Notou que Martins e Joaquim divergiam em seus posicionamentos. Tentou acompanhar o assunto, mas não entendia porque o tema despertava tanto amor. Pegou uma folha e começou a desenhar pequenas borboletas no canto da página. Notou que as asas pareciam corações e constrangida rasgou tudo. Guardou no bolso do casaco o papel despedaçado. Guardou os restos no bolso do casaco. Então ouviu seu nome ser chamado. Vindo direto da boca de Joaquim. Sentiu o bater de asas amarelas em seu estômago. Ele pedia que ela buscasse mais cerveja na geladeira.
Uhun. Foi tudo o que ela conseguiu murmurar como resposta. Se levantou e foi até a cozinha. Era ampla e iluminada. Todos os móveis combinavam e muitos dos artefatos ela nem saberia como usar. Devia dar trabalhar arrumar e limpar tudo aquilo. Era um rapaz muito organizado, de certo, porque tudo parecia brilhando. Ouviu que uma das meninas gritava para levar uma para ela também.
Na volta aproveitou para pegar os saquinhos de amendoins e oferecer a todos. Se acomodou novamente em seu canto, admirando ora a paisagem ora as pessoas que tanto gesticulavam. Os temas foram variando e as vozes aumentando. Percebeu que não tinha barulho na rua onde Joaquim morava. Havia calçadas e árvores. Procurou pelos céus algum novo sinal e não encontrou. Mas já tinha tido o bastante ao longo do dia.
Com a escuridão tomando a rua e invadindo a casa, alguém sugeriu ligar o som. Ela então lembrou do trabalho. Todos riram. Ela resistiu à vontade de chorar que sempre surgia sem motivo. Joaquim se aproximou dela, pegou um cigarro e acendeu. Ela sentia a fumaça próxima e pensava que estavam compartilhando o mesmo ar.
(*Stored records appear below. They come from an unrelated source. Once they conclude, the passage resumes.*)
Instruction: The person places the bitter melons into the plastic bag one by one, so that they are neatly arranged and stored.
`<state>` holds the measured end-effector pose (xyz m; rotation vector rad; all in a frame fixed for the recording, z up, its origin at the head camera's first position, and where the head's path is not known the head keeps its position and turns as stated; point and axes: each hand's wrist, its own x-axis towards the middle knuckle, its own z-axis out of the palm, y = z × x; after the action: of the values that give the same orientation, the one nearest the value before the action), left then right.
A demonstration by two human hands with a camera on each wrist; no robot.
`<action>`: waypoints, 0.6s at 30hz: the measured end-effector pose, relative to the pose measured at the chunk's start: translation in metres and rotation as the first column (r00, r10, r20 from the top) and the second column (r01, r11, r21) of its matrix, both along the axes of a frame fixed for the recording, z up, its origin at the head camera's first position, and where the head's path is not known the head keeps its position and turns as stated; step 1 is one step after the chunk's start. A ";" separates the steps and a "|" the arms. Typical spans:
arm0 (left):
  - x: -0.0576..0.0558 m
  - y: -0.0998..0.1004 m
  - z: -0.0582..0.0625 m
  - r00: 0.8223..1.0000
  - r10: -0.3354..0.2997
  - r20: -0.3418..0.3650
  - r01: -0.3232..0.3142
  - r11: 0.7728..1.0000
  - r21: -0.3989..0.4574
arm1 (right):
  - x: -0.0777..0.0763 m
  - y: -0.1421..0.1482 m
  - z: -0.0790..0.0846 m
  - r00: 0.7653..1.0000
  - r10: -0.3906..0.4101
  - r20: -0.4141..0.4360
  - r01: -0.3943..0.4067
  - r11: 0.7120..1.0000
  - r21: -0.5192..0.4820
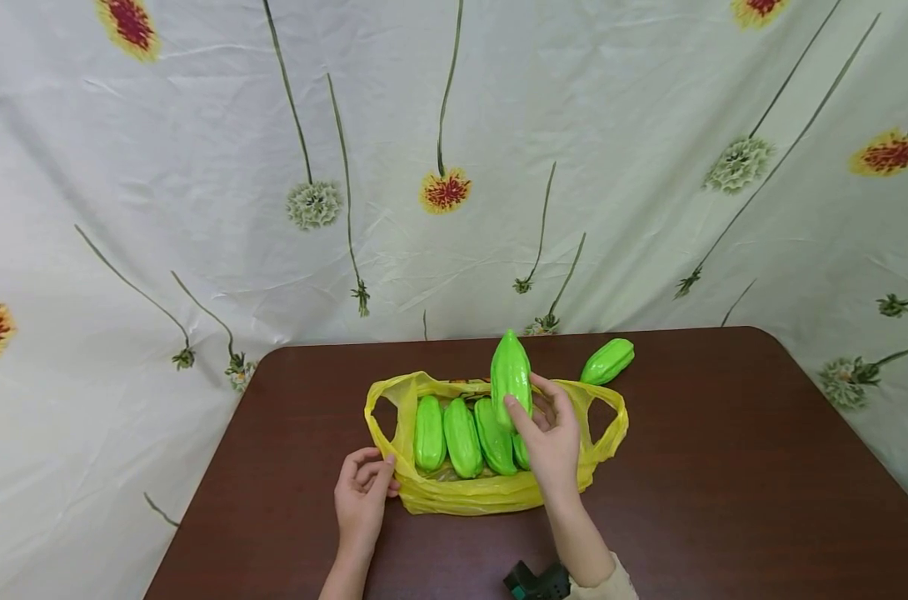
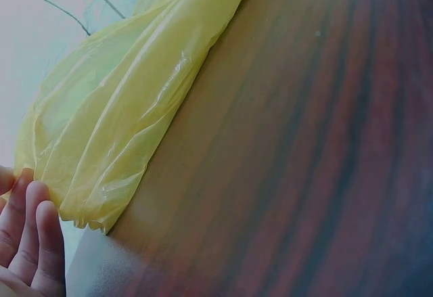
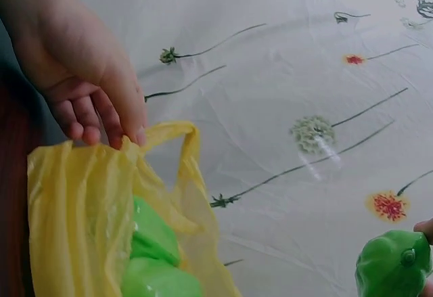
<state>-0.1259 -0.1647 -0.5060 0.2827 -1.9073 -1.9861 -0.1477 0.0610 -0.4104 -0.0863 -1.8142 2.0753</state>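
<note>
A yellow plastic bag (image 1: 484, 500) lies open on the table with several glossy green ridged gourds (image 1: 463, 439) side by side in its mouth. My right hand (image 1: 553, 429) grips another green gourd (image 1: 511, 375) upright above the right part of the bag, thumb on its near face. At the bag's left end, my left hand (image 1: 364, 492) pinches the plastic edge between thumb and fingers. In the left wrist view those fingertips (image 2: 40, 195) are at the crinkled yellow rim. The right wrist view has the held gourd (image 3: 392, 266) at its lower right corner.
One more green gourd (image 1: 607, 361) lies at the table's back edge, right of the bag. The dark brown table (image 1: 724, 467) meets a white flower-printed cloth (image 1: 394, 125) behind. A small black device (image 1: 538, 581) is beside my right forearm at the near edge.
</note>
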 end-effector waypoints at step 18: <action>0.000 0.000 0.000 1.000 -0.004 -0.002 0.004 1.000 0.001 | -0.002 -0.033 -0.027 0.995 0.091 0.039 -0.094 0.992 0.089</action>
<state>-0.1261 -0.1649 -0.5056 0.2777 -1.9073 -1.9887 -0.1494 0.0276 -0.4375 -0.0139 -1.9652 2.0612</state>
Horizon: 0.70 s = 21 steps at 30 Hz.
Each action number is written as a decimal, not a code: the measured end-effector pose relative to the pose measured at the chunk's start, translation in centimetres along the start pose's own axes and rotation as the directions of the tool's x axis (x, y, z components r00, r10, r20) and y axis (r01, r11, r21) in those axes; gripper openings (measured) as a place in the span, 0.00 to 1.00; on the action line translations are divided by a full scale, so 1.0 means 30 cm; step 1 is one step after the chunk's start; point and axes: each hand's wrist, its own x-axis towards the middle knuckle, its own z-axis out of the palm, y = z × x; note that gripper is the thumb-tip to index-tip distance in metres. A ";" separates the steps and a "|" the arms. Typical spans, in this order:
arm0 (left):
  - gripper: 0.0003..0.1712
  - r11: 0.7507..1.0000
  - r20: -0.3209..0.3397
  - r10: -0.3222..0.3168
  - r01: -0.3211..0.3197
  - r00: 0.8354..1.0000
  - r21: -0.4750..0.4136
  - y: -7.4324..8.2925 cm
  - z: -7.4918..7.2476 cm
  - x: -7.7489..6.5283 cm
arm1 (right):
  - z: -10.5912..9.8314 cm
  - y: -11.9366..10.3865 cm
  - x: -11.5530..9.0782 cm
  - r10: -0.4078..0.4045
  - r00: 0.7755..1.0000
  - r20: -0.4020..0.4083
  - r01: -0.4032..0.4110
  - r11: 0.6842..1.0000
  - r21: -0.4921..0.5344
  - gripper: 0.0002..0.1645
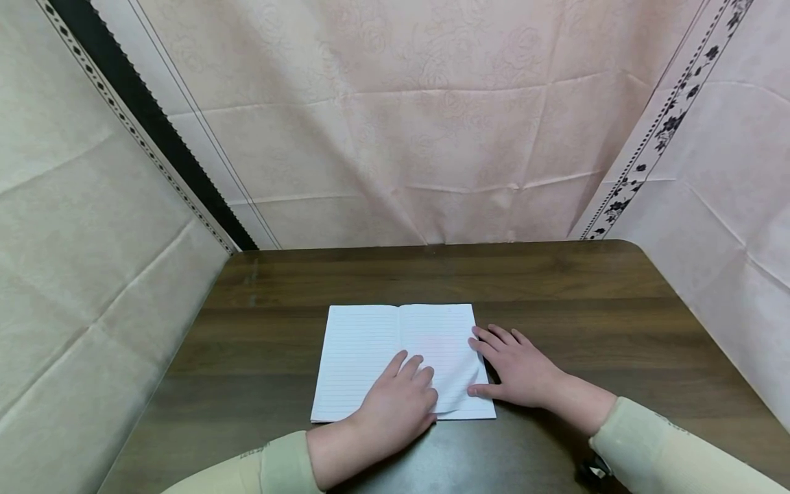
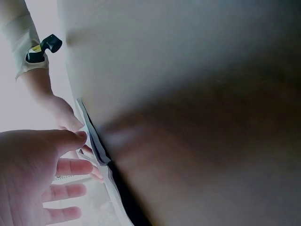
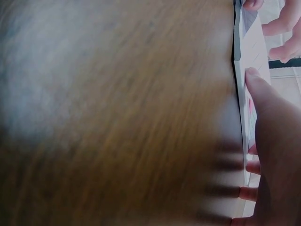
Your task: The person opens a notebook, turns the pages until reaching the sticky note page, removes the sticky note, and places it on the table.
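Note:
An open notebook [image 1: 358, 357] with ruled pages lies on the table. My left hand [image 1: 400, 401] is over its lower middle, the thumb at the bottom edge. It pinches the lower corner of a right-hand page [image 1: 457, 384], which bows up off the sheets beneath. The left wrist view shows the left thumb [image 2: 75, 139] against this paper, with the other fingers spread apart. My right hand [image 1: 515, 367] rests flat with fingers spread at the notebook's right edge. In the right wrist view, its thumb [image 3: 256, 82] lies on the paper near the edge.
The dark wooden table [image 1: 278, 343] extends around the notebook. Pale patterned cloth [image 1: 401, 137] hangs behind it and at both sides. A dark device [image 1: 595, 470] sits at the right wrist, below the sleeve cuff.

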 end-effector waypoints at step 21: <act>0.09 1.000 -0.052 -0.010 0.009 0.999 -0.020 0.001 0.000 0.003 | 0.001 0.023 -0.016 -0.053 0.999 0.004 0.053 0.998 0.019 0.56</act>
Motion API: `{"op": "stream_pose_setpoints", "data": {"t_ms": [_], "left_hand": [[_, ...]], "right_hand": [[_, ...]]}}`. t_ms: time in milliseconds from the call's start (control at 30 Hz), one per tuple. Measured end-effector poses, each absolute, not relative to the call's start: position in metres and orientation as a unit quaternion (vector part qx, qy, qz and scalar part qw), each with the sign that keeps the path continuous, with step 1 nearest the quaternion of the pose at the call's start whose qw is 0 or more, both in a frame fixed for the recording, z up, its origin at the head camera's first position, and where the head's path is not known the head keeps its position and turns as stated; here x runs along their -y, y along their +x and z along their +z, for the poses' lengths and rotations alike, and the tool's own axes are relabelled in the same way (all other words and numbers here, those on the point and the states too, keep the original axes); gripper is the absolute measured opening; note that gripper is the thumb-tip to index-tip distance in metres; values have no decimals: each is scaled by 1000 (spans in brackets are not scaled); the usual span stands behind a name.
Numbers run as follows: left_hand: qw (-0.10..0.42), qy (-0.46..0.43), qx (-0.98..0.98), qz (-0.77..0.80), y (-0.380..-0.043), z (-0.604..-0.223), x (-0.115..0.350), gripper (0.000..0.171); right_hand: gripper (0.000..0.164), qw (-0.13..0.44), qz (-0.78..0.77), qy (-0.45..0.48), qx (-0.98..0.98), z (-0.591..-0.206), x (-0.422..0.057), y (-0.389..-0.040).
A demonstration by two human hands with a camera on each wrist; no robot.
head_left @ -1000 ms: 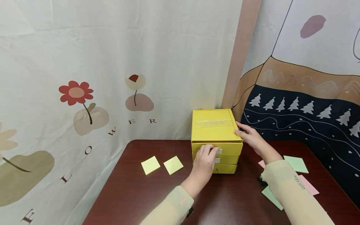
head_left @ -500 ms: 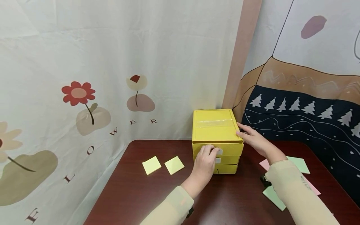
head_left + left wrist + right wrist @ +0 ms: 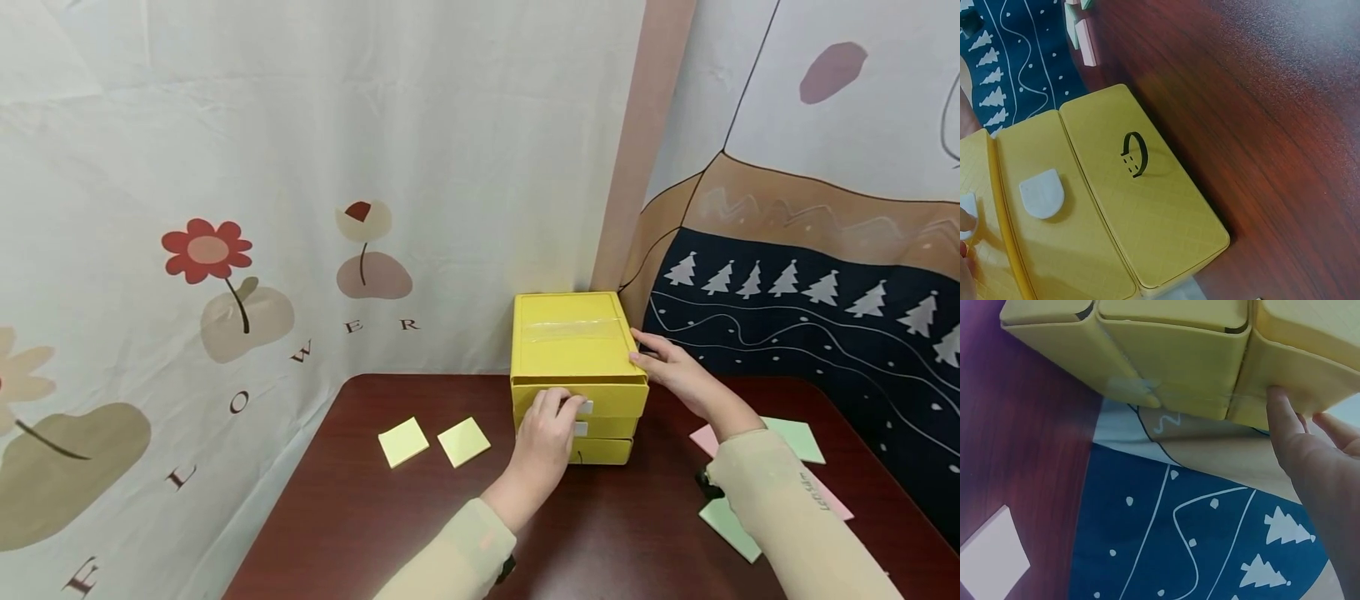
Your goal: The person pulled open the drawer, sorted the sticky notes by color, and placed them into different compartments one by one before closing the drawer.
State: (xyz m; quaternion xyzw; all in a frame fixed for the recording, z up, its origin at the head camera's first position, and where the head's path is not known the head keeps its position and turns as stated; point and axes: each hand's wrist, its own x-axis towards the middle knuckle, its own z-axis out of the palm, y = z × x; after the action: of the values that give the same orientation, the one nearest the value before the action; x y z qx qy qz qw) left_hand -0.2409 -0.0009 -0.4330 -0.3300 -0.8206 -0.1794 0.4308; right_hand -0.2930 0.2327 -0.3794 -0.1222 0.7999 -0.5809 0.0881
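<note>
A yellow box of three stacked drawers stands at the back of the table, clear tape across its top. Its top drawer juts a little past the lower ones. My left hand pinches the white tab handle of that drawer with curled fingers; in the left wrist view only fingertips show at the tab. The middle drawer bears another white tab, the bottom one a black loop. My right hand rests extended fingers on the box's right side, a fingertip against its upper part.
Two yellow sticky-note pads lie left of the box on the dark red table. Green pads and pink pads lie at the right, partly under my right forearm. Printed curtains hang close behind the box.
My right wrist and forearm have shifted slightly to the right, showing more of one pink pad. The left hand, the box and the drawers look the same.
</note>
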Motion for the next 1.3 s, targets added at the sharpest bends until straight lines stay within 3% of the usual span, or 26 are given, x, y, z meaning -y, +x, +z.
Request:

As borboletas se agitavam dentro dela. Joaquim disse que a achava muito inteligente. Ela corou. E que por isso ela deveria começar organizando as ideias iniciais e depois eles trabalhariam em cima. Eleanor ficou honrada. Não se via como inteligente, mas se esforçaria para fazer algo que ele gostasse. Tinha persistência.
Ao vê-lo se afastar feliz resolveu ir para casa. Estava tarde e precisava alimentar o Simão. Em seu apartamento arrumou a bagunça do dia e vestiu seu pijama. Teria que pensar em como melhorar o tema do trabalho no dia seguinte. Já era tarde. Escovou os dentes e foi deitar. Com a cabeça no travesseiro olhou novamente para a mancha no teto. Parecia diferente. Talvez fossem as luzes, mas a figura se deformou e, Eleonor pensou, agora parecia mais com um rato.